◆ Assignment ◆
Below are lines of data. Give the number of them that contain the string "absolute", and nothing else.

◆ Data provided ◆
#####

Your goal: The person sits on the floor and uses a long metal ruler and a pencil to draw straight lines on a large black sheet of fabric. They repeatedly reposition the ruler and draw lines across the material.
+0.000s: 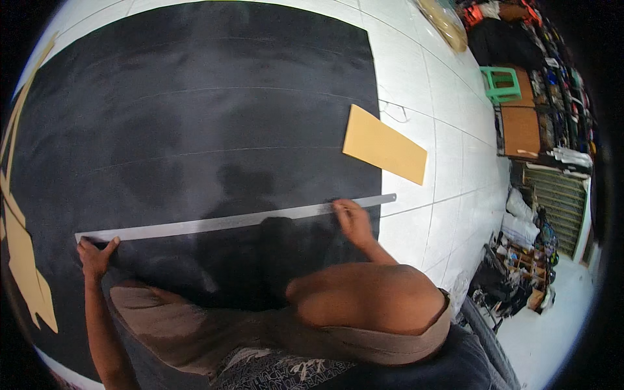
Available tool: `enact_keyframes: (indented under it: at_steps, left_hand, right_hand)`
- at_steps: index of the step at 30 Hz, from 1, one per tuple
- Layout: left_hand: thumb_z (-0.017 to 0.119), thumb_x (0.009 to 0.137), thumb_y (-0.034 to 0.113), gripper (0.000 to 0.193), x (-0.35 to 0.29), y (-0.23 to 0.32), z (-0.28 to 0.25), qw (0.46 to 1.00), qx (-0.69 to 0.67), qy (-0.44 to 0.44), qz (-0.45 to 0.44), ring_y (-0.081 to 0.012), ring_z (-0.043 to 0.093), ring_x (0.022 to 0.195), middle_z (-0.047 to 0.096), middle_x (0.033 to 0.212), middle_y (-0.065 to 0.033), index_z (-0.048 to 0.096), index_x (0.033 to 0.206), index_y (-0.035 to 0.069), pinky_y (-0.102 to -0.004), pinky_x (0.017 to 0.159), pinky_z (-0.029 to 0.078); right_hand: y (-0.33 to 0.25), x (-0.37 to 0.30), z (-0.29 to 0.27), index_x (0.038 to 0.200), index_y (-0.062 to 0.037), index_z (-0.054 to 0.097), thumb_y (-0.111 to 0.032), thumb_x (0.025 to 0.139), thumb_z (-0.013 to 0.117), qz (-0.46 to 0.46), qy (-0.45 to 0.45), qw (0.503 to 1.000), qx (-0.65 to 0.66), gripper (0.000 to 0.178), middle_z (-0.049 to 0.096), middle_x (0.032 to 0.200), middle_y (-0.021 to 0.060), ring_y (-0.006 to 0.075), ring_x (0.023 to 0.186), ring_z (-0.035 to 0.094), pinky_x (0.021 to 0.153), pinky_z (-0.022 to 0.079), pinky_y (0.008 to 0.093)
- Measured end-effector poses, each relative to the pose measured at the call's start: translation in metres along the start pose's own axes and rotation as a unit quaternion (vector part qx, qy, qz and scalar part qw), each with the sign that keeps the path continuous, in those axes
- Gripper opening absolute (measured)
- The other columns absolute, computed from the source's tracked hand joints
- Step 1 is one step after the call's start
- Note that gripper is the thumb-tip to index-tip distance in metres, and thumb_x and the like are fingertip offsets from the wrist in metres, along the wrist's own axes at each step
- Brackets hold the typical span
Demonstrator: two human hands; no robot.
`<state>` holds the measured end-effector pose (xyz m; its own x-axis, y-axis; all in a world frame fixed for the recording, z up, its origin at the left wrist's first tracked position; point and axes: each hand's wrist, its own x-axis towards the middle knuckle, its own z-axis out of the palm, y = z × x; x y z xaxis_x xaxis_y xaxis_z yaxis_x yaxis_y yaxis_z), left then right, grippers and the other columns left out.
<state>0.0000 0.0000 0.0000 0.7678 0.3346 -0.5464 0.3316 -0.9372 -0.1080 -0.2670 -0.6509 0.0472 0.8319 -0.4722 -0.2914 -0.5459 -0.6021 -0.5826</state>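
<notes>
A long metal ruler (214, 224) lies across a large sheet of black material (195, 123), tilted slightly up to the right. Its right end reaches past the sheet's edge, over the white tiles. My left hand (96, 259) is at the ruler's left end, thumb and fingers spread apart and pressing along its lower edge. Toward the right end, my right hand (354, 224) has its fingers drawn together in a pinch against the ruler. Whatever may be between those fingertips is too small and blurred to name. My bent legs are close below the ruler.
A tan four-sided flat piece (387, 146) overlaps the sheet's right edge. More tan cut pieces (29, 273) lie along the left side. Farther right are a green plastic stool (502, 84), loaded shelves and a compartmented box (528, 266) on the tiled floor (448, 162).
</notes>
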Motion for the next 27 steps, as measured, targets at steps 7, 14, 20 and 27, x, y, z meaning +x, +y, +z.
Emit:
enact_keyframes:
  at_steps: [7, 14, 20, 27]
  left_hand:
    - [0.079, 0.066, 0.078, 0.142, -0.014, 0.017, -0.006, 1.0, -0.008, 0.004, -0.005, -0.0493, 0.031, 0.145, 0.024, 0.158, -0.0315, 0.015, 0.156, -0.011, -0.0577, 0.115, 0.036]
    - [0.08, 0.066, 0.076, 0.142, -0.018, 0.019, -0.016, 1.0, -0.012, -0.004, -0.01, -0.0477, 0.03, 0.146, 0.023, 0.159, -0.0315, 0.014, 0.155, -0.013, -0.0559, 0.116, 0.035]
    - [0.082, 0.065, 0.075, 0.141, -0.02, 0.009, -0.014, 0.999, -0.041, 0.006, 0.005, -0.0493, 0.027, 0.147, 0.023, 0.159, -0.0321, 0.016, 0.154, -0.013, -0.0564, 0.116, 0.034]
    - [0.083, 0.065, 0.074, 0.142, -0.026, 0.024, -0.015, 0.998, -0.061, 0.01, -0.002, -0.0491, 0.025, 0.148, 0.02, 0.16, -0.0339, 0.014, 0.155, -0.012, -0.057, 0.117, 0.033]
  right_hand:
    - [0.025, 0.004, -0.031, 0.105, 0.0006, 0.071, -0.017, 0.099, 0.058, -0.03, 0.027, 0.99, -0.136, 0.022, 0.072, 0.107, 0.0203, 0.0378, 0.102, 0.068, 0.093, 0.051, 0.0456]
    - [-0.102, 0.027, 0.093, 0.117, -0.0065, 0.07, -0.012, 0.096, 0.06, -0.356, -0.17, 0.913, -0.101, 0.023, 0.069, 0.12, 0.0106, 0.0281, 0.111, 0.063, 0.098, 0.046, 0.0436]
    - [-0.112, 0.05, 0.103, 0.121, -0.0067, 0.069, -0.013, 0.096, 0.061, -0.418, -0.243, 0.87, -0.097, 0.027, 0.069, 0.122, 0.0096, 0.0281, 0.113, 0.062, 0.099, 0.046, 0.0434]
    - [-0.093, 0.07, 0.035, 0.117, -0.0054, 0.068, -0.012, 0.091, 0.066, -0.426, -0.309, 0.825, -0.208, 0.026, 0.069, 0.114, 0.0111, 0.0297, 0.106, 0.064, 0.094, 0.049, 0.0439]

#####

◆ Problem solution ◆
2